Newly appointed CEO, Angus McKay, said: “7-Eleven and our franchisees acknowledge the contribution the FWO report will make to further inform and strengthen our Strategic Reform Program as we strive to be the best business we can be”.
“7-Eleven does not condone any failure to meet workplace rights and obligations, particularly the underpayment of franchisee employees. As part of the Strategic Reform Program we have made significant investments to implement an identification, investigative, deterrence and sanction regime across our business to eradicate any such failures.
“A special investigations unit, store audits, improved time and attendance processes, which will soon be replaced by a biometric system, and a compulsory centralised payroll system form the core of our approach to ensuring 7-Eleven is a business that exceeds customer, community and regulatory expectations,” Mr McKay said.
“7-Eleven and its franchisees having negotiated a new agreement are committed to ensuring stores are fair, effective, efficient and good places to work.
“There are no winners in circumstances where people are underpaid.
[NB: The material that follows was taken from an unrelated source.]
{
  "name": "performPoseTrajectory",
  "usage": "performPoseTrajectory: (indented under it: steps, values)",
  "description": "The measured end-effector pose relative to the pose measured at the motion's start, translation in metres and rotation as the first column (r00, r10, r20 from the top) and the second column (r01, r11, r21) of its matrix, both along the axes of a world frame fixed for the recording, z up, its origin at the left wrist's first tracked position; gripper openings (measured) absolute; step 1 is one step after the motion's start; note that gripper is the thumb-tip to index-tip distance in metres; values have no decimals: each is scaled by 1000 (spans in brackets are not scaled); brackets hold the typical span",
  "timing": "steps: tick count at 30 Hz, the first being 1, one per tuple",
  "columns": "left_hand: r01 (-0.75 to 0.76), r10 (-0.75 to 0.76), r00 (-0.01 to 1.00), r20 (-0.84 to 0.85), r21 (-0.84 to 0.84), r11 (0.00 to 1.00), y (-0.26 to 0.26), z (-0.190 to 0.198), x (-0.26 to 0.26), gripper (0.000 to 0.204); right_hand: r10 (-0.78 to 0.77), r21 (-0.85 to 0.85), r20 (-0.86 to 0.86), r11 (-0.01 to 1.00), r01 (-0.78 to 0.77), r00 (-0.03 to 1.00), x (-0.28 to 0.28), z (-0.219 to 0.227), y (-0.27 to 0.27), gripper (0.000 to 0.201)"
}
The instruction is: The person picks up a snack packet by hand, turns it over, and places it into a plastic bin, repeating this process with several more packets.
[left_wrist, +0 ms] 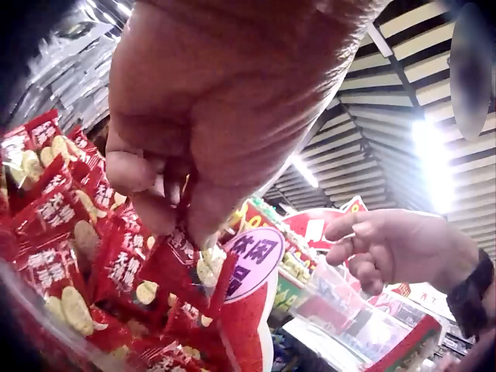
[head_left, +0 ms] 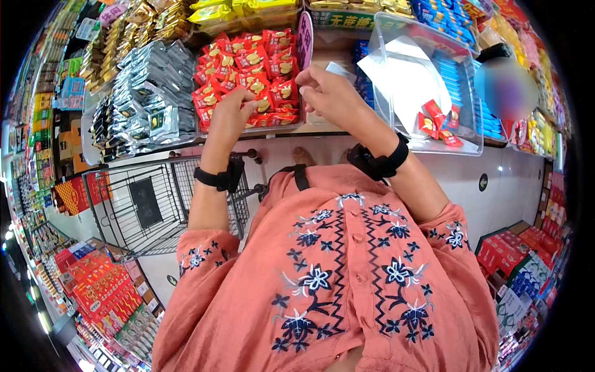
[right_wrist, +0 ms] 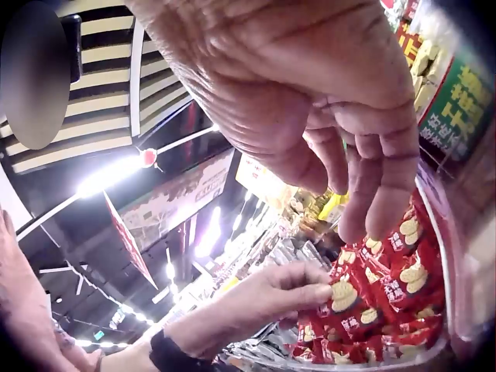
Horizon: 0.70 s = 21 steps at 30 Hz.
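Observation:
A heap of red snack packets (head_left: 245, 62), printed with pale round chips or biscuits, fills a clear bin in front of me. My left hand (head_left: 230, 118) reaches over the near part of this heap. In the left wrist view its thumb and fingers pinch the edge of one red packet (left_wrist: 182, 260), partly covered by the fingers. My right hand (head_left: 338, 99) hovers beside the heap's right edge, fingers loosely bent and nothing held. Several red packets (head_left: 437, 121) lie in a tilted clear plastic bin (head_left: 468, 139) to the right.
Silver packets (head_left: 145, 87) are piled left of the red ones, yellow packs (head_left: 214, 13) behind. A round purple sign (head_left: 305, 37) stands at the heap's right. Below the left counter edge is a wire shopping cart (head_left: 167, 198). Blue packs (head_left: 449, 80) lie near the tilted bin.

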<state>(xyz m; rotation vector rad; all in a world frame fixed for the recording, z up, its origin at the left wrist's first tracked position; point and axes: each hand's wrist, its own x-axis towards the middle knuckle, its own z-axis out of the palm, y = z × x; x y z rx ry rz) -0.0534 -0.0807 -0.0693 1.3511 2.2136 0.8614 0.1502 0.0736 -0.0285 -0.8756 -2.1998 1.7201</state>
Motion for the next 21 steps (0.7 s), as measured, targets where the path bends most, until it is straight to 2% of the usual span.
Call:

Everybody is impacted, including those franchisees who are meeting their obligations and doing the right thing.
“Significant progress has been made in respect to governance and compliance across our network of stores. 7-Eleven is entrenching as a matter of principle a culture of continuous improvement, which recognises the ever changing nature of the industrial landscape and the need to be ever vigilant when it comes to upholding workplace rights and entitlements.”